The potential role of peatland dynamics in ice-age initiation

10 01 2010

As I mentioned in a previous post I am putting up some of my earlier work on feedback mechanisms by which the planet cools itself. This background will be useful in an upcoming post on planetary temperature regulation.

The potential role of peatland dynamics in ice-age initiation

by Lee F. Klinger, John A. Taylor, & Lars G. Franzen

Quaternary Research 45: 89-92 (1996)

Summary – Physical and chemical coupling of peatland vegetation, soils and landforms and atmosphere creates feedbacks which may be important in ice-age initiation. A box diffusion CO2 exchange model shows that a transient forcing of 500Gt C (the amount proposed to have accumulated in peatlands during the last interglacial-glacial transition) over 5000 yr results in a lowering of atmospheric CO2 by about 40 ppm. Proxy data indicate that a decrease in atmospheric CO2 may have occurred over the last 5000 years up to pre-industrial times, and the amount (~22 ppm lowering in 5000 yrs) is similar to that calculated from Holocene peatland expansion. These results suggest that models should consider the role of peatlands in ice-age initiation.

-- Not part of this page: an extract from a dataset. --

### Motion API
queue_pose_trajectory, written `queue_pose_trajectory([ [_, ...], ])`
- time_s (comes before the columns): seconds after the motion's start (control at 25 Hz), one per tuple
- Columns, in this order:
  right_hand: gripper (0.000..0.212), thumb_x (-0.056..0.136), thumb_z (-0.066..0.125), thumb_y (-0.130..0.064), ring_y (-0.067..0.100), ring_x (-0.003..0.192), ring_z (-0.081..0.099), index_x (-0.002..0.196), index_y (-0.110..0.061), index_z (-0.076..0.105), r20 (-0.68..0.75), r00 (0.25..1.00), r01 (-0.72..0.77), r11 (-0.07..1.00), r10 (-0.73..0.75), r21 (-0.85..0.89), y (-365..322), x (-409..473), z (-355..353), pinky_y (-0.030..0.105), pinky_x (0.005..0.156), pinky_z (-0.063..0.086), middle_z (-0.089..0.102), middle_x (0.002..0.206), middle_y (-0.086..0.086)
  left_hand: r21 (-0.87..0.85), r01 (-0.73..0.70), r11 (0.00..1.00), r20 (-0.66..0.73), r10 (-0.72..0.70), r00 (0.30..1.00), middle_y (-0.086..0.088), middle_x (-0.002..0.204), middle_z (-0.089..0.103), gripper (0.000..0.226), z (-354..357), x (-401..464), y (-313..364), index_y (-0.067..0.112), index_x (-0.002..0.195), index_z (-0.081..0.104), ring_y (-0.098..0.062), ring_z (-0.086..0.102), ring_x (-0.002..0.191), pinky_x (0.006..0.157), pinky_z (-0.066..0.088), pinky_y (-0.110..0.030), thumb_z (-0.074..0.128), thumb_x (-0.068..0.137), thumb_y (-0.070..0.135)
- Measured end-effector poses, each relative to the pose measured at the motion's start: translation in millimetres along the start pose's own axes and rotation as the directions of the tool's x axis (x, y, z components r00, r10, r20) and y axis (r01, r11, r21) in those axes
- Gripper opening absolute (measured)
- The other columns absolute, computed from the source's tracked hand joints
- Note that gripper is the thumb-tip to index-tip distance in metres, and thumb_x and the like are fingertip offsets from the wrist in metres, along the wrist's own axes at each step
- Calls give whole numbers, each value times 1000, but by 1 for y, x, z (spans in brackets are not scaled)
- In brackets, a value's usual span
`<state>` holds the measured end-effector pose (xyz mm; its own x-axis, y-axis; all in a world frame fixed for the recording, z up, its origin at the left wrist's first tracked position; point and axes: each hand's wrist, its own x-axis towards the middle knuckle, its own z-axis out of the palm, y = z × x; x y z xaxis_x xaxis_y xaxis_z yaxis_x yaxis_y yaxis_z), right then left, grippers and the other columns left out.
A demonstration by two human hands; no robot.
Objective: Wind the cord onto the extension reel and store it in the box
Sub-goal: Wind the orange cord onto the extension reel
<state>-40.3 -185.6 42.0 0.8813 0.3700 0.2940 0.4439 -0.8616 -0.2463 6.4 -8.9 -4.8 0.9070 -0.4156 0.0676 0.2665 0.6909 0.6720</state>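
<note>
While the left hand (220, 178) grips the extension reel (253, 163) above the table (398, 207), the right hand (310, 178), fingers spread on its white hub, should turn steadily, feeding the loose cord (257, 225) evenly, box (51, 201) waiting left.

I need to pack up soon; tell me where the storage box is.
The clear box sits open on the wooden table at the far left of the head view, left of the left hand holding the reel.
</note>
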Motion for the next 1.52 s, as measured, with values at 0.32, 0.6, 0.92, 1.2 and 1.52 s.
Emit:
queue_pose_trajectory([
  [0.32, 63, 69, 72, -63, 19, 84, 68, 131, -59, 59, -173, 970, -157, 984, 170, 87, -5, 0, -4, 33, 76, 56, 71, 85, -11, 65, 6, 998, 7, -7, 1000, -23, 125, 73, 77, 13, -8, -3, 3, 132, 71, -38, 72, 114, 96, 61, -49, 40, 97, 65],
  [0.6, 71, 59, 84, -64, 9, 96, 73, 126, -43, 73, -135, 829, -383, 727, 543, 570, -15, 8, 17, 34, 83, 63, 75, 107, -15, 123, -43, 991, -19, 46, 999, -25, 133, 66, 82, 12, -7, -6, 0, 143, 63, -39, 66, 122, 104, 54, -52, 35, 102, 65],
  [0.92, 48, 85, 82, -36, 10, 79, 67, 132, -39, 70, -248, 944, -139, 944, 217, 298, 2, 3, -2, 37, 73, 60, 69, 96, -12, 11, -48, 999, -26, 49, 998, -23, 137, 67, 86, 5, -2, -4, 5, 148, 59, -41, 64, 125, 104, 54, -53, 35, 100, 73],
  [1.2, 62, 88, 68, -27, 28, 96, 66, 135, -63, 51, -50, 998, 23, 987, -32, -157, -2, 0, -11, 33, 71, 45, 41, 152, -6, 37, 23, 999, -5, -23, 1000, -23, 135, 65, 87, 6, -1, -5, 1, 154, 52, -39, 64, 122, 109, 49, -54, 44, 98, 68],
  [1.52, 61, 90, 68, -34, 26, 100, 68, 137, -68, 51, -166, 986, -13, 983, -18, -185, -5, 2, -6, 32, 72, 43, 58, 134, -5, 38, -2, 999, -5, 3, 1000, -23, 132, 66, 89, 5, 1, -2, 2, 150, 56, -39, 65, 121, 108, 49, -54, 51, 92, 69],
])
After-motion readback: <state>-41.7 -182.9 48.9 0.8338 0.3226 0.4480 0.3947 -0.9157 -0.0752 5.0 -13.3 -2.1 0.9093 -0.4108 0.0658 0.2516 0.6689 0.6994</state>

View the entire paper here.

In Fig. 2 (see below) we present evidence that prior to the industrial era atmospheric CO2 was undergoing a decline. We attribute the decline to large-scale landscape transformation involving the replacement of forests by peatlands. Peatlands store immense amounts of carbon and, as described in an earlier publication, are potentially powerful organs that help cool the planet.